# Task prompt
The following data has a line with "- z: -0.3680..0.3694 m" and a line with "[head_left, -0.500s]". Write out exactly those lines and all the lines between them.

☆ ☆ ☆

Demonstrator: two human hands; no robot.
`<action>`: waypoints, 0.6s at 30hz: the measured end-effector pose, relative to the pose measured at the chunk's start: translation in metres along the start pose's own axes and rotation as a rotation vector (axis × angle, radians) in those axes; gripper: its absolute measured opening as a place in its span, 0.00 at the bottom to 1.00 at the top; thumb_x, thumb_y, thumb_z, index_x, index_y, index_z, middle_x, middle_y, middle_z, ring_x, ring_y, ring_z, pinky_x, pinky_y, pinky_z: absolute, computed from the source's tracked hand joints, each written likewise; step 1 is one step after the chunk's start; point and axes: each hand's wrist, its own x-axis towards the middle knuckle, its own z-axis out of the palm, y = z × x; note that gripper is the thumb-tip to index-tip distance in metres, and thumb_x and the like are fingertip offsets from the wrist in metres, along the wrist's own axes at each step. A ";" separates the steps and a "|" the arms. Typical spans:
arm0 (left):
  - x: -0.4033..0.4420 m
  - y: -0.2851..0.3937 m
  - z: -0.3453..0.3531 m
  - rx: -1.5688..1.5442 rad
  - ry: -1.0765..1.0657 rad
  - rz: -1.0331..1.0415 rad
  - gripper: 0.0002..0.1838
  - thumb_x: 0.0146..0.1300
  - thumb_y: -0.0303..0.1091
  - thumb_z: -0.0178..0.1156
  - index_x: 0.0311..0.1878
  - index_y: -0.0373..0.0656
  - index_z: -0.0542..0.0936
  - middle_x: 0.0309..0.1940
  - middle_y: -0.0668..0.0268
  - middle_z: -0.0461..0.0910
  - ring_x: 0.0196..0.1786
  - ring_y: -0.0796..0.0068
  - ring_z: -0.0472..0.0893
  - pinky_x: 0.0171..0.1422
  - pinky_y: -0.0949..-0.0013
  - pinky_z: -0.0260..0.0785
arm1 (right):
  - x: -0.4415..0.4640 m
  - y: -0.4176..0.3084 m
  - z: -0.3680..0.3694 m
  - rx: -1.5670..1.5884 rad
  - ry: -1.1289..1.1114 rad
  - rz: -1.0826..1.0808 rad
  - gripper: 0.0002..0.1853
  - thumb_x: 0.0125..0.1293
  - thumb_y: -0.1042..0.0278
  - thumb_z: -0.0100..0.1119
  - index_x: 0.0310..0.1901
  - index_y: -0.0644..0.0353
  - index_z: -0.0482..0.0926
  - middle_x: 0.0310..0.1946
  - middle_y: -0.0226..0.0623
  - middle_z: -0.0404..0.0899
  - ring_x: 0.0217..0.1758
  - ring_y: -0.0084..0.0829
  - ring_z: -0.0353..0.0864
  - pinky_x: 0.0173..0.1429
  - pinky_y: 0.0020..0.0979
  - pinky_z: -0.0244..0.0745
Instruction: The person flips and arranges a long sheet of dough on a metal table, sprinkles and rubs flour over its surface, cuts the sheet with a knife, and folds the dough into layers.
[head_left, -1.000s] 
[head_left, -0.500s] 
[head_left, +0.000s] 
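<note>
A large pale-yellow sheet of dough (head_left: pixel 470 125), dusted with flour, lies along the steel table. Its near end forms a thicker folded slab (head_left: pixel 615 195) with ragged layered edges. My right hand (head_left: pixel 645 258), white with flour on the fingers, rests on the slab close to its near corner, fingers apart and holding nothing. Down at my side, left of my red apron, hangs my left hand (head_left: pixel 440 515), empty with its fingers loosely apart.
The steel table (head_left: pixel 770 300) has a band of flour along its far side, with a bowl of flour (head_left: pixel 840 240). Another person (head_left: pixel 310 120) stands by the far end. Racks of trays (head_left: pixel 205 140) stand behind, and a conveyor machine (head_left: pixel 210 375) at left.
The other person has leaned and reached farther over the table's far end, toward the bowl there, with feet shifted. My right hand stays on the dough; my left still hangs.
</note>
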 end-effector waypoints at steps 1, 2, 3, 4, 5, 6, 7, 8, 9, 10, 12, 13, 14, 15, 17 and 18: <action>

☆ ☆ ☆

# Solved problem
  - z: -0.3680..0.3694 m
  - rx: -1.5670..1.5884 rad
  - ry: -1.1289..1.1114 rad
  - rz: -1.0826..1.0808 rad
  - gripper: 0.0002..0.1853
  - thumb_x: 0.0125..0.1293
  - thumb_y: -0.1042..0.0278
  - thumb_z: -0.0100..0.1119
  - index_x: 0.0310..0.1901
  - index_y: -0.0644..0.0353
  - index_z: -0.0482..0.0926
  - middle_x: 0.0310..0.1946
  - middle_y: -0.0226..0.0623
  - middle_z: -0.0404..0.0899
  - ring_x: 0.0217..0.1758
  - ring_y: -0.0084..0.0829
  - ring_z: -0.0353..0.0864
  - pinky_x: 0.0173..0.1429
  - pinky_y: 0.0020..0.0979
  - pinky_z: -0.0244..0.0745
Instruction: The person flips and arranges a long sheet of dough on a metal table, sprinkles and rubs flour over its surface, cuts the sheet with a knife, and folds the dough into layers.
[head_left, -1.000s] 
[head_left, -0.500s] 

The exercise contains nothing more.